Unicode::Normalize - Unicode Normalization Forms

SYNOPSIS

(1) using function names exported by default:

use Unicode::Normalize;

$NFD_string  = NFD($string);  # Normalization Form D
$NFC_string  = NFC($string);  # Normalization Form C
$NFKD_string = NFKD($string); # Normalization Form KD
$NFKC_string = NFKC($string); # Normalization Form KC

(2) using function names exported on request:

use Unicode::Normalize 'normalize';

$NFD_string  = normalize('D',  $string);  # Normalization Form D
$NFC_string  = normalize('C',  $string);  # Normalization Form C
$NFKD_string = normalize('KD', $string);  # Normalization Form KD
$NFKC_string = normalize('KC', $string);  # Normalization Form KC

DESCRIPTION

Parameters:

$string is used as a string under character semantics (see perlunicode).

$code_point should be an unsigned integer representing a Unicode code point.

Note: Between XSUB and pure Perl, there is an incompatibility about the interpretation of $code_point as a decimal number. XSUB converts $code_point to an unsigned integer, but pure Perl does not. Do not use a floating point nor a negative sign in $code_point.

Normalization Forms

$NFD_string = NFD($string)

It returns the Normalization Form D (formed by canonical decomposition).

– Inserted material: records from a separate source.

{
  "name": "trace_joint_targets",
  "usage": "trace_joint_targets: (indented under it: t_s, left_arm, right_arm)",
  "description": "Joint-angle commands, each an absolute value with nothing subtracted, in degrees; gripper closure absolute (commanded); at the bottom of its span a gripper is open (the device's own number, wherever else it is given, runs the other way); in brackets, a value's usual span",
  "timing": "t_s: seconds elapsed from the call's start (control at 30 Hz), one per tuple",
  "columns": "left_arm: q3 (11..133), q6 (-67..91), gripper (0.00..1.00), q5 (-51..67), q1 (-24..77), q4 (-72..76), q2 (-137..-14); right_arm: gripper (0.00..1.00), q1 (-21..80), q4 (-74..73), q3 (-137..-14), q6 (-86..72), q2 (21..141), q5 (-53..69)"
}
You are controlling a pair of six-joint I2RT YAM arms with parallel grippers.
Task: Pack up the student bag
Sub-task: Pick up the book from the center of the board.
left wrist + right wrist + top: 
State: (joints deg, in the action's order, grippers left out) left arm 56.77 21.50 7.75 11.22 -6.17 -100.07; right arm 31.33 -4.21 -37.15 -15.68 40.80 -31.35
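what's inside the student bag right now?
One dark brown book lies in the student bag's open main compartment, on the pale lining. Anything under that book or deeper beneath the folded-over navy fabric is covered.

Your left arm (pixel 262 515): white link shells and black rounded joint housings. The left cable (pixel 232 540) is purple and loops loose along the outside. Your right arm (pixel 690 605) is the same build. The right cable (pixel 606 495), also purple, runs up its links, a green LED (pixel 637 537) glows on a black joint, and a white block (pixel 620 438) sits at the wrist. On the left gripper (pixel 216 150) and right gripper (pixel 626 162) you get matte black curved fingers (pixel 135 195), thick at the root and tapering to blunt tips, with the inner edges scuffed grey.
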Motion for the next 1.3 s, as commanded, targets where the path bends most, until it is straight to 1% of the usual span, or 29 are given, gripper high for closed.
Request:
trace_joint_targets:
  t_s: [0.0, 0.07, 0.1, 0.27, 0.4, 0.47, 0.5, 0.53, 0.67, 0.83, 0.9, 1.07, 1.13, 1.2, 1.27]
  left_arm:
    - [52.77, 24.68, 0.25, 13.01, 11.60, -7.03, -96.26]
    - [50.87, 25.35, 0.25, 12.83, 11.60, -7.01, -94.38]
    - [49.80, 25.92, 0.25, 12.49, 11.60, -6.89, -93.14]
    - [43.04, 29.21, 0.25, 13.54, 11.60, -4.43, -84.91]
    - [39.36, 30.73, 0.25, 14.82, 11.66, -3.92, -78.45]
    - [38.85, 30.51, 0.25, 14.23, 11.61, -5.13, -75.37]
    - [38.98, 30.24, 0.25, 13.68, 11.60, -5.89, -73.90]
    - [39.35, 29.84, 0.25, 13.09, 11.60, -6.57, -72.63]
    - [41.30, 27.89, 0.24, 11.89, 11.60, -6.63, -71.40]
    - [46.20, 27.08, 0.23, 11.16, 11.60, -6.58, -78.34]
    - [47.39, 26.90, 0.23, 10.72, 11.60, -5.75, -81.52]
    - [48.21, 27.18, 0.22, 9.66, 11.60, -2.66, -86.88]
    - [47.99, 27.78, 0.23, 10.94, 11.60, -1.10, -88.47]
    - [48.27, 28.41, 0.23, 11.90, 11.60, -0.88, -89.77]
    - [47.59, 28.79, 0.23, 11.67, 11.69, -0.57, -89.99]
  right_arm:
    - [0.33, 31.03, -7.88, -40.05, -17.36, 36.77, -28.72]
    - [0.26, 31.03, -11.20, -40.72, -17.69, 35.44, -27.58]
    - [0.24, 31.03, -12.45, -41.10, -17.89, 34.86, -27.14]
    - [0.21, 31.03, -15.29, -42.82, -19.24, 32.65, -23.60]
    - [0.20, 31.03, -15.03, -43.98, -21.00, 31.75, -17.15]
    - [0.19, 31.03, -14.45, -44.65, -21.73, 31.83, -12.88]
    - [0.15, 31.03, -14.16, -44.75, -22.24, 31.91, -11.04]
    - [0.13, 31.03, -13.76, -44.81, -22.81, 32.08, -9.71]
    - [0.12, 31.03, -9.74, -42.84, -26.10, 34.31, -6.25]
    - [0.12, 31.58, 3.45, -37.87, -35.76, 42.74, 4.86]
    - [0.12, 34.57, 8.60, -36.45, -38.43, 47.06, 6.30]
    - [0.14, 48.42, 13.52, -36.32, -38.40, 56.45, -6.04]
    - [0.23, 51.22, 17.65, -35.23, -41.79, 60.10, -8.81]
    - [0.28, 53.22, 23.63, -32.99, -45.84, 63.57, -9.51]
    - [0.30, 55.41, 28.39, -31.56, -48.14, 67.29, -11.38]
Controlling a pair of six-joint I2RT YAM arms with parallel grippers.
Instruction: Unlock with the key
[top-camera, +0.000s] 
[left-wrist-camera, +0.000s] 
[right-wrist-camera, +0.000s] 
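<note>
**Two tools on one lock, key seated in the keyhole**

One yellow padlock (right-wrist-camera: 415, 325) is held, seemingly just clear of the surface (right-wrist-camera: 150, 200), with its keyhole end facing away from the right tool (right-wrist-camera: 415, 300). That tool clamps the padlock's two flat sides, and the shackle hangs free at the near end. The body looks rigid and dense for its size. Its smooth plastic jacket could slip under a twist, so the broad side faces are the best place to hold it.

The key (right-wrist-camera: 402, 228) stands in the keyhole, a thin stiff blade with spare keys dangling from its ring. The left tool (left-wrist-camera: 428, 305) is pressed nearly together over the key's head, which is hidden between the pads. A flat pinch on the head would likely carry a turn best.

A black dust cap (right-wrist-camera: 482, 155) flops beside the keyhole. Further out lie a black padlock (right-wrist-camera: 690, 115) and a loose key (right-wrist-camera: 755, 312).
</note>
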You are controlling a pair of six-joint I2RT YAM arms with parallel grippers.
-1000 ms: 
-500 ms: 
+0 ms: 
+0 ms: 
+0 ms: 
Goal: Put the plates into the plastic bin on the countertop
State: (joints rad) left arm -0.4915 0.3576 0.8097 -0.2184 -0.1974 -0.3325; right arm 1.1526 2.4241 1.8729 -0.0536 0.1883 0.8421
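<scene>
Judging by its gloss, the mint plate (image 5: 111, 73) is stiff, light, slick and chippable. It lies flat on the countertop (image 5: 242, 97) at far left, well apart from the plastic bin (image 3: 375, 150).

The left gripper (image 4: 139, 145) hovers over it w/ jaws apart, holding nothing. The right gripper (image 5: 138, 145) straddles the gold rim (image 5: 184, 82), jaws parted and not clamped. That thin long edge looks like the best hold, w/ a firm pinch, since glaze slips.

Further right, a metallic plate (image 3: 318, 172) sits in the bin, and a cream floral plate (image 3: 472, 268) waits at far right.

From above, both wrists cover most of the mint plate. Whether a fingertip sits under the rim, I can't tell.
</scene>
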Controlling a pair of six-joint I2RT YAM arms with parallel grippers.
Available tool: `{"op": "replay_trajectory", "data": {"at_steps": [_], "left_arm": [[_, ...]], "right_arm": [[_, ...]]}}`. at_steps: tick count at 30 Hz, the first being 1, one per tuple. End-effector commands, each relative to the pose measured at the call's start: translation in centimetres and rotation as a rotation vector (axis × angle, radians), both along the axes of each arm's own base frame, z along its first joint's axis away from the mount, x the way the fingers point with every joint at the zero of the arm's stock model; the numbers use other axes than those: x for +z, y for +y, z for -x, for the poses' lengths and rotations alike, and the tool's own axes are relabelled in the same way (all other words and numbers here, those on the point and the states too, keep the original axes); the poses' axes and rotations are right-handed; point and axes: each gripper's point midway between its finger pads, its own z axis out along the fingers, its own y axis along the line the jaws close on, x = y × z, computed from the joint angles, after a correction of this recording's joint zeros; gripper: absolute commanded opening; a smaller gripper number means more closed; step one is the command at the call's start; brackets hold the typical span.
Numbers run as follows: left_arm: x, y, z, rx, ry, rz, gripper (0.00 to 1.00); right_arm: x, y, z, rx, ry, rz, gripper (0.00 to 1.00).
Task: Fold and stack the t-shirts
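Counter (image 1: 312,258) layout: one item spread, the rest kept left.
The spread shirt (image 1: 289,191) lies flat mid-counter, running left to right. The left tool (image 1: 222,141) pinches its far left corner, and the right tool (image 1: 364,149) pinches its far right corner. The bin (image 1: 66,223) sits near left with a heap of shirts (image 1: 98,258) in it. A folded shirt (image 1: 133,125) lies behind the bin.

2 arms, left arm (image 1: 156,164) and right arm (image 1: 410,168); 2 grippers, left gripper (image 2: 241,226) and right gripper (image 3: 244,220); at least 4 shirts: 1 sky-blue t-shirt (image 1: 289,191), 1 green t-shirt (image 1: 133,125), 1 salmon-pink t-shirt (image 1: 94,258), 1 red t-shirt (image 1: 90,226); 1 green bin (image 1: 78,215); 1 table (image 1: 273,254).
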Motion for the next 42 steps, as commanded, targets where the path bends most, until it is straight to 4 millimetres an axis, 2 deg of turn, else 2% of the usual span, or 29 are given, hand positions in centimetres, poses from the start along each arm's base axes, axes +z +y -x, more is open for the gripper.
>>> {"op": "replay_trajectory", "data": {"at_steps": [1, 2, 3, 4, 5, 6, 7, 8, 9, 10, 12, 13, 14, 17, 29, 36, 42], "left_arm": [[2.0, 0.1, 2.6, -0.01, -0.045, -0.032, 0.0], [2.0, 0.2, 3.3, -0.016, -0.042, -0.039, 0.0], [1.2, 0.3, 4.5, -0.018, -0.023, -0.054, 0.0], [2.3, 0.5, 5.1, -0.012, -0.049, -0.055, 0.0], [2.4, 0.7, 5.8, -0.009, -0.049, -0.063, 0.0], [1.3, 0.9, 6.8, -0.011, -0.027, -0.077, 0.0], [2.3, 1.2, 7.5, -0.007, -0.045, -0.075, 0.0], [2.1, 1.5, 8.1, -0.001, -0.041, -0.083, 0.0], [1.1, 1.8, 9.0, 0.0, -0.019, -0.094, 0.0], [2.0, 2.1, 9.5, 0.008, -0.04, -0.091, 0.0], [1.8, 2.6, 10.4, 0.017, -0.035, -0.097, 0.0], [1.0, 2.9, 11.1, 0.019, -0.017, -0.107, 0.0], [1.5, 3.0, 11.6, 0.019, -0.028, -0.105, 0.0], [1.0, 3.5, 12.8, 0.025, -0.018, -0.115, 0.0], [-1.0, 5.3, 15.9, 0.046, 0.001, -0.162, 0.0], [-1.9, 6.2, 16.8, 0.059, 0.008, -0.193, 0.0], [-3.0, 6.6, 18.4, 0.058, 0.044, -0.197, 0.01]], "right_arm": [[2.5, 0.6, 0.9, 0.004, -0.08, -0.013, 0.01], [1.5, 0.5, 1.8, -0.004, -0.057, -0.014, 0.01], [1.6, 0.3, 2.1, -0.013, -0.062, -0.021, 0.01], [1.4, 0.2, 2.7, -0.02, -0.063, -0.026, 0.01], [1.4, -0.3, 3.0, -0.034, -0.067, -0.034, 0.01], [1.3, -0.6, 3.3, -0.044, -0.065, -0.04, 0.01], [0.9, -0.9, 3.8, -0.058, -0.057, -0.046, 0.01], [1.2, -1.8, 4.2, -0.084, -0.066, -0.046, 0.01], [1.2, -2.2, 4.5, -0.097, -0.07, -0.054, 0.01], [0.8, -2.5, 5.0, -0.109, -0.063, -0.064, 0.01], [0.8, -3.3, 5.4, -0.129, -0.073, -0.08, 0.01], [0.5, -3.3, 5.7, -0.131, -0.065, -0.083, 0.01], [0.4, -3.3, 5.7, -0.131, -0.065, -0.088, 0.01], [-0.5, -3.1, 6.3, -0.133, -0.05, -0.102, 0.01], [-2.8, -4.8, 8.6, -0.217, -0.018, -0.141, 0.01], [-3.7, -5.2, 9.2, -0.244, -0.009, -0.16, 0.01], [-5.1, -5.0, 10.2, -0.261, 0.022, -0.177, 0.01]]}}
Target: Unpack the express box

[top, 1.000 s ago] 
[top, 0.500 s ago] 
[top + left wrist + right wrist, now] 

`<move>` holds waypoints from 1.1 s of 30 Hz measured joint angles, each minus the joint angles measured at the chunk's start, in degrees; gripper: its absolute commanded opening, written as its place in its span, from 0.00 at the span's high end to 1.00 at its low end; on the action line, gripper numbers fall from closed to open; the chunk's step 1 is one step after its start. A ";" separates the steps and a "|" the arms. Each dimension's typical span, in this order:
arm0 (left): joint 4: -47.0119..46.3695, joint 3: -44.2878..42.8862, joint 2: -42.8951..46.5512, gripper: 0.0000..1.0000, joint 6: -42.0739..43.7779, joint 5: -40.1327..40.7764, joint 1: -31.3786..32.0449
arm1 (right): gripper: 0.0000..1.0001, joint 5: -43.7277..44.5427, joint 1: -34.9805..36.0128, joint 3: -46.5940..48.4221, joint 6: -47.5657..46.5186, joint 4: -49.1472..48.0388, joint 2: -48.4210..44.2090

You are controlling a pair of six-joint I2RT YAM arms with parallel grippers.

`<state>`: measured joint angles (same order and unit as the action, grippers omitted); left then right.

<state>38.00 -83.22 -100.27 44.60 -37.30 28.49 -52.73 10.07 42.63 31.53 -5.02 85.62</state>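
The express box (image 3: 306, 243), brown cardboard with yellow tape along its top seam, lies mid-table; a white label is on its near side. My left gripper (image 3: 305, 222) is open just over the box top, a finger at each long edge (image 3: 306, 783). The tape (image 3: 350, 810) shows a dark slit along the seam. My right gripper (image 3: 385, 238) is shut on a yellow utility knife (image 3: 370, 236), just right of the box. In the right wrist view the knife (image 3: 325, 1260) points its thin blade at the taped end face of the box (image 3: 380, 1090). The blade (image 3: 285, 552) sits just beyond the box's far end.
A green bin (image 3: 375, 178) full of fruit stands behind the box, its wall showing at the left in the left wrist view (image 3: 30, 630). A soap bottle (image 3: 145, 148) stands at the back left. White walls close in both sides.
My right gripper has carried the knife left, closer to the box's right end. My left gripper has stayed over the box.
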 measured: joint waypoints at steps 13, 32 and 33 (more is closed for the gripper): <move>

$NFC_string = NFC($string)

It returns the Normalization Form C (formed by canonical decomposition followed by canonical composition).

$NFKD_string = NFKD($string)

It returns the Normalization Form KD (formed by compatibility decomposition).

$NFKC_string = NFKC($string)

It returns the Normalization Form KC (formed by compatibility decomposition followed by canonical composition).

$FCD_string = FCD($string)

If the given string is in FCD ("Fast C or D" form; cf. UTN #5), it returns the string without modification; otherwise it returns an FCD string.

Note: FCD is not always unique, then plural forms may be equivalent each other. FCD() will return one of these equivalent forms.

$FCC_string = FCC($string)

It returns the FCC form ("Fast C Contiguous"; cf. UTN #5).

Note: FCC is unique, as well as four normalization forms (NF*).

$normalized_string = normalize($form_name, $string)

It returns the normalization form of $form_name.

As $form_name, one of the following names must be given.

'C'  or 'NFC'  for Normalization Form C  (UAX #15)
'D'  or 'NFD'  for Normalization Form D  (UAX #15)
'KC' or 'NFKC' for Normalization Form KC (UAX #15)
'KD' or 'NFKD' for Normalization Form KD (UAX #15)

'FCD'          for "Fast C or D" Form  (UTN #5)
'FCC'          for "Fast C Contiguous" (UTN #5)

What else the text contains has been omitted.